§ What the exercise asks
An exact, complete copy of the lines below is the expected answer.

__________

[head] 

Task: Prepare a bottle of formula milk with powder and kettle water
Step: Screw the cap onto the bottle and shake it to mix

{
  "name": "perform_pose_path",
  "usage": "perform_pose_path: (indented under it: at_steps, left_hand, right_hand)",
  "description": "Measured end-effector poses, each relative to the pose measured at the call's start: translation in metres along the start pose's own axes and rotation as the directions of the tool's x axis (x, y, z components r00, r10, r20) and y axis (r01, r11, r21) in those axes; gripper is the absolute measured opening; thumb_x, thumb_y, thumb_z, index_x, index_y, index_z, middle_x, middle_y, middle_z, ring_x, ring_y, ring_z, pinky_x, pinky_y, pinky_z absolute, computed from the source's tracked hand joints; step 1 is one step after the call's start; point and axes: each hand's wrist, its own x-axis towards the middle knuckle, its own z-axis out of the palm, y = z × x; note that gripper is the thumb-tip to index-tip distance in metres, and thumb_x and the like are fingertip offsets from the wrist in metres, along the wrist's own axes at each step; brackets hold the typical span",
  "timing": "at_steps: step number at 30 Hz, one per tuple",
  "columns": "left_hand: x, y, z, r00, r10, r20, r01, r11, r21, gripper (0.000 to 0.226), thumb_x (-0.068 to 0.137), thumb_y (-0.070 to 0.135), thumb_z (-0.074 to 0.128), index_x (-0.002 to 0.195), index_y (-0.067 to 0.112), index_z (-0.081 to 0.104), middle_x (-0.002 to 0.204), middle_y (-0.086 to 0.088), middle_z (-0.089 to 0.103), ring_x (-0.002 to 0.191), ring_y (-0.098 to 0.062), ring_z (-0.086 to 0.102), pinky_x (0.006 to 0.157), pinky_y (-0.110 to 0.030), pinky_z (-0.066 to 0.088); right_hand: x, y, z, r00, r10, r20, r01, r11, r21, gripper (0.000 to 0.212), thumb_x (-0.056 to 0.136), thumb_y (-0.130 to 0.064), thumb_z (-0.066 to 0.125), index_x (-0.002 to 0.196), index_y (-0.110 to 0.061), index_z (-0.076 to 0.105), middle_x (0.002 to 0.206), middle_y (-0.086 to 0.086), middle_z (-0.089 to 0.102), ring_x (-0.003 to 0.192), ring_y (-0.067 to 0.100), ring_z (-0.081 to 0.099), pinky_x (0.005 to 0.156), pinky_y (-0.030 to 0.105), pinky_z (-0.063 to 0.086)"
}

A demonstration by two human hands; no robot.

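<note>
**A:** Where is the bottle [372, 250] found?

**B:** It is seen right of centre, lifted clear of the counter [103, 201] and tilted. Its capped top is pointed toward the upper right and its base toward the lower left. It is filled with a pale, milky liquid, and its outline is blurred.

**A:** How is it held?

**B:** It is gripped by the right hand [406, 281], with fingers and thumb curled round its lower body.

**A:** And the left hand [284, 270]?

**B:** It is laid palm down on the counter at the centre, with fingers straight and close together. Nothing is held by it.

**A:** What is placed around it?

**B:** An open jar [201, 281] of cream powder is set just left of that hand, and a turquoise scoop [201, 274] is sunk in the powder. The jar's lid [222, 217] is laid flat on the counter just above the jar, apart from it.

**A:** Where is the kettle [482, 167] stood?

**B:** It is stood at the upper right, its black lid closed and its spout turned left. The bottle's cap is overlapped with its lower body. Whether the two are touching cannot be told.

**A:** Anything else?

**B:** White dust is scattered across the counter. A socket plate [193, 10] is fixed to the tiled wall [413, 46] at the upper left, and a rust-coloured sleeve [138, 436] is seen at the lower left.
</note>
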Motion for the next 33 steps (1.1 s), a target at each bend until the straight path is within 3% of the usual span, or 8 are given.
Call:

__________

§ Answer below
[head] 

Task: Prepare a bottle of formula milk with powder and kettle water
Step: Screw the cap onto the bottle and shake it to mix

{
  "name": "perform_pose_path",
  "usage": "perform_pose_path: (indented under it: at_steps, left_hand, right_hand)",
  "description": "Measured end-effector poses, each relative to the pose measured at the call's start: translation in metres along the start pose's own axes and rotation as the directions of the tool's x axis (x, y, z components r00, r10, r20) and y axis (r01, r11, r21) in those axes; gripper is the absolute measured opening; thumb_x, thumb_y, thumb_z, index_x, index_y, index_z, middle_x, middle_y, middle_z, ring_x, ring_y, ring_z, pinky_x, pinky_y, pinky_z absolute, computed from the source's tracked hand joints; step 1 is one step after the call's start; point and axes: each hand's wrist, its own x-axis towards the middle knuckle, its own z-axis out of the palm, y = z × x; note that gripper is the thumb-tip to index-tip distance in metres, and thumb_x and the like are fingertip offsets from the wrist in metres, along the wrist's own axes at each step; brackets hold the typical span",
  "timing": "at_steps: step number at 30 Hz, one per tuple",
  "columns": "left_hand: x, y, z, r00, r10, r20, r01, r11, r21, gripper (0.000 to 0.226), thumb_x (-0.068 to 0.137), thumb_y (-0.070 to 0.135), thumb_z (-0.074 to 0.128), index_x (-0.002 to 0.195), index_y (-0.067 to 0.112), index_z (-0.081 to 0.104), middle_x (-0.002 to 0.204), middle_y (-0.086 to 0.088), middle_z (-0.089 to 0.103), ring_x (-0.002 to 0.191), ring_y (-0.098 to 0.062), ring_z (-0.086 to 0.102), pinky_x (0.006 to 0.157), pinky_y (-0.110 to 0.030), pinky_z (-0.066 to 0.088); right_hand: x, y, z, r00, r10, r20, r01, r11, r21, gripper (0.000 to 0.212), thumb_x (-0.056 to 0.136), thumb_y (-0.130 to 0.064), thumb_z (-0.066 to 0.125), index_x (-0.002 to 0.196), index_y (-0.110 to 0.061), index_z (-0.076 to 0.105), middle_x (0.002 to 0.206), middle_y (-0.086 to 0.086), middle_z (-0.089 to 0.102), ring_x (-0.003 to 0.192), ring_y (-0.067 to 0.100), ring_z (-0.081 to 0.099), pinky_x (0.005 to 0.156), pinky_y (-0.030 to 0.105), pinky_z (-0.063 to 0.086)"
}

A demonstration by two human hands; no robot.

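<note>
**A:** Where is the bottle [372, 250] found?

**B:** It is seen right of centre, lifted clear of the counter [103, 201] and tilted. Its capped top is pointed toward the upper right and its base toward the lower left. It is filled with a pale, milky liquid, and its outline is blurred.

**A:** How is it held?

**B:** It is gripped by the right hand [406, 281], with fingers and thumb curled round its lower body.

**A:** And the left hand [284, 270]?

**B:** It is laid palm down on the counter at the centre, with fingers straight and close together. Nothing is held by it.

**A:** What is placed around it?

**B:** An open jar [201, 281] of cream powder is set just left of that hand, and a turquoise scoop [201, 274] is sunk in the powder. The jar's lid [222, 217] is laid flat on the counter just above the jar, apart from it.

**A:** Where is the kettle [482, 167] stood?

**B:** It is stood at the upper right, its black lid closed and its spout turned left. The bottle's cap is overlapped with its lower body. Whether the two are touching cannot be told.

**A:** Anything else?

**B:** White dust is scattered across the counter. A socket plate [193, 10] is fixed to the tiled wall [413, 46] at the upper left, and a rust-coloured sleeve [138, 436] is seen at the lower left.
</note>
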Motion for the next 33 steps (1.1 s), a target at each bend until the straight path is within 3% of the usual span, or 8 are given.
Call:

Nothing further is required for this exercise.